WORK REQUEST: Output every line of the material exactly, omitting images.

[AVAILABLE DATA]

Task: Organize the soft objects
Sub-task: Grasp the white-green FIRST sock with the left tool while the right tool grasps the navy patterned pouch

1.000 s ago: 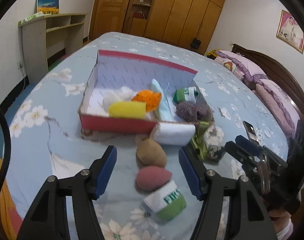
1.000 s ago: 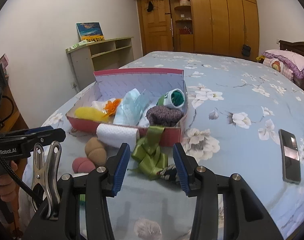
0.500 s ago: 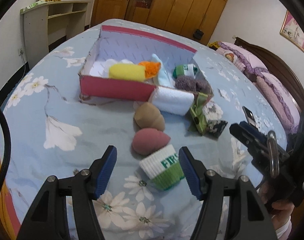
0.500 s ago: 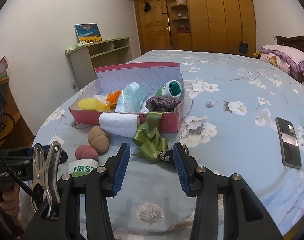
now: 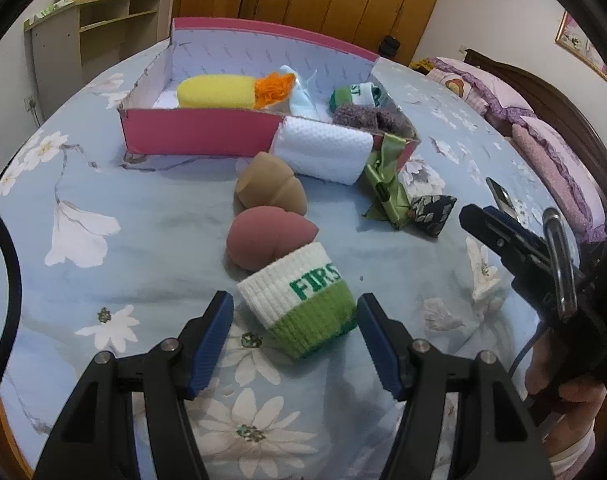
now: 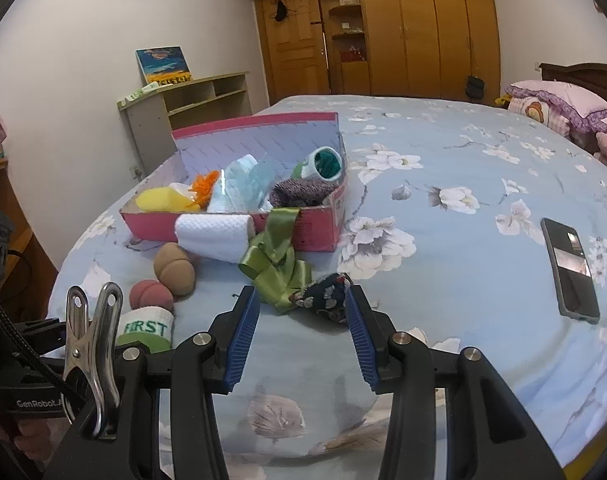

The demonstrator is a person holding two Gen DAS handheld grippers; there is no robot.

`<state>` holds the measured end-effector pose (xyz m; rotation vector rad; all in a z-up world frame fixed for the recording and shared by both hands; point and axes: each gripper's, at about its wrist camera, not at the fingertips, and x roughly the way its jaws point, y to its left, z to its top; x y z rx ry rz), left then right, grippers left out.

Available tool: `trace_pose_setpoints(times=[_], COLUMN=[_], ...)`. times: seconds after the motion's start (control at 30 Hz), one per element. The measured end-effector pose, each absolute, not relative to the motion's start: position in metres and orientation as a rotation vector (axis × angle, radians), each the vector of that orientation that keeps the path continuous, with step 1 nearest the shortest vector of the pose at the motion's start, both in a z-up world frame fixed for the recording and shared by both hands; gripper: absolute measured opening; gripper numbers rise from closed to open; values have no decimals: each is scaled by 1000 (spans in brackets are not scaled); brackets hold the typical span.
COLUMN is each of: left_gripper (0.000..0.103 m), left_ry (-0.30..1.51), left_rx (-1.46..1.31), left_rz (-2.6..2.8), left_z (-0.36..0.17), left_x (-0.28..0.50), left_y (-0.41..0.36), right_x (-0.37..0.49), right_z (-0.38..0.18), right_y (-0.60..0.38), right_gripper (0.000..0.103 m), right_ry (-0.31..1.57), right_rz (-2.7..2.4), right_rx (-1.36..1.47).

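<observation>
A white-and-green rolled sock [image 5: 303, 302] marked "FIRST" lies on the bed between the open fingers of my left gripper [image 5: 293, 316]. Beyond it lie a pink sponge [image 5: 265, 238], a tan sponge [image 5: 271, 188], a white rolled towel [image 5: 323, 154], a green ribbon [image 5: 385, 184] and a dark patterned pouch [image 5: 431, 208]. My right gripper [image 6: 301, 312] is open with the pouch [image 6: 329, 298] at its fingertips. The pink box [image 5: 199, 136] holds a yellow sponge, orange yarn, a blue cloth, a purple knit and another sock.
A phone [image 6: 569, 270] lies on the bed to the right. Pillows [image 6: 559, 104] are at the far right. A shelf unit [image 6: 191, 98] stands by the left wall and wardrobes [image 6: 403, 28] at the back.
My left gripper has pulled back and lowered, so the "FIRST" sock now sits between its fingers. My right gripper has moved closer to the dark pouch. Both stay open.
</observation>
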<state>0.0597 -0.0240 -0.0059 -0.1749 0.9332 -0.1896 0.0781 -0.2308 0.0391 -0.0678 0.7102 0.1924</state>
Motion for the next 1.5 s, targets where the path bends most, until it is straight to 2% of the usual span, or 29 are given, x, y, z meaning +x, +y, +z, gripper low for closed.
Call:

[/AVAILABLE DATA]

SOLUTION FOR THIS EXERCISE:
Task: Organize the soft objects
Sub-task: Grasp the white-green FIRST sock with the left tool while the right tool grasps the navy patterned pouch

1.000 s ago: 
1.000 s ago: 
0.500 s ago: 
0.500 s ago: 
now: 
now: 

The demonstrator is a person holding two Gen DAS handheld grippers; there is no robot.

`<state>` holds the measured end-effector pose (xyz m; rotation vector rad; all in a z-up world frame fixed for the recording and shared by both hands; point and axes: each gripper's, at about its wrist camera, not at the fingertips, and x roughly the way its jaws point, y to its left, z to its top; x y z rx ry rz), left then right, grippers left out.

Available tool: `trace_pose_setpoints(times=[_], COLUMN=[_], ...)`. times: seconds after the motion's start (control at 30 Hz), one per element. The measured end-effector pose, each absolute, not relative to the motion's start: position in metres and orientation as a rotation vector (axis × angle, radians), each the vector of that orientation that keeps the path continuous, with step 1 nearest the shortest vector of the pose at the motion's start, both in a z-up world frame fixed for the recording and shared by both hands; gripper: absolute measured opening; gripper numbers rise from closed to open; values have no decimals: each is scaled by 1000 (spans in brackets are not scaled); brackets hold the typical span.
COLUMN is each of: left_gripper (0.000..0.103 m), left_ry (-0.30..1.51), left_rx (-1.46..1.31), left_rz (-2.6..2.8), left_z (-0.36..0.17), left_x (-0.28..0.50), left_y (-0.41..0.36), right_x (-0.37..0.49), right_z (-0.38..0.18), right_y (-0.60..0.38), right_gripper (0.000..0.103 m), right_ry (-0.31..1.57), right_rz (-2.7..2.4), right_rx (-1.36..1.47).

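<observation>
A white-and-green rolled sock [image 5: 303, 302] marked "FIRST" lies on the bed between the open fingers of my left gripper [image 5: 293, 316]. Beyond it lie a pink sponge [image 5: 265, 238], a tan sponge [image 5: 271, 188], a white rolled towel [image 5: 323, 154], a green ribbon [image 5: 385, 184] and a dark patterned pouch [image 5: 431, 208]. My right gripper [image 6: 301, 312] is open with the pouch [image 6: 329, 298] at its fingertips. The pink box [image 5: 199, 136] holds a yellow sponge, orange yarn, a blue cloth, a purple knit and another sock.
A phone [image 6: 569, 270] lies on the bed to the right. Pillows [image 6: 559, 104] are at the far right. A shelf unit [image 6: 191, 98] stands by the left wall and wardrobes [image 6: 403, 28] at the back.
My left gripper has pulled back and lowered, so the "FIRST" sock now sits between its fingers. My right gripper has moved closer to the dark pouch. Both stay open.
</observation>
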<state>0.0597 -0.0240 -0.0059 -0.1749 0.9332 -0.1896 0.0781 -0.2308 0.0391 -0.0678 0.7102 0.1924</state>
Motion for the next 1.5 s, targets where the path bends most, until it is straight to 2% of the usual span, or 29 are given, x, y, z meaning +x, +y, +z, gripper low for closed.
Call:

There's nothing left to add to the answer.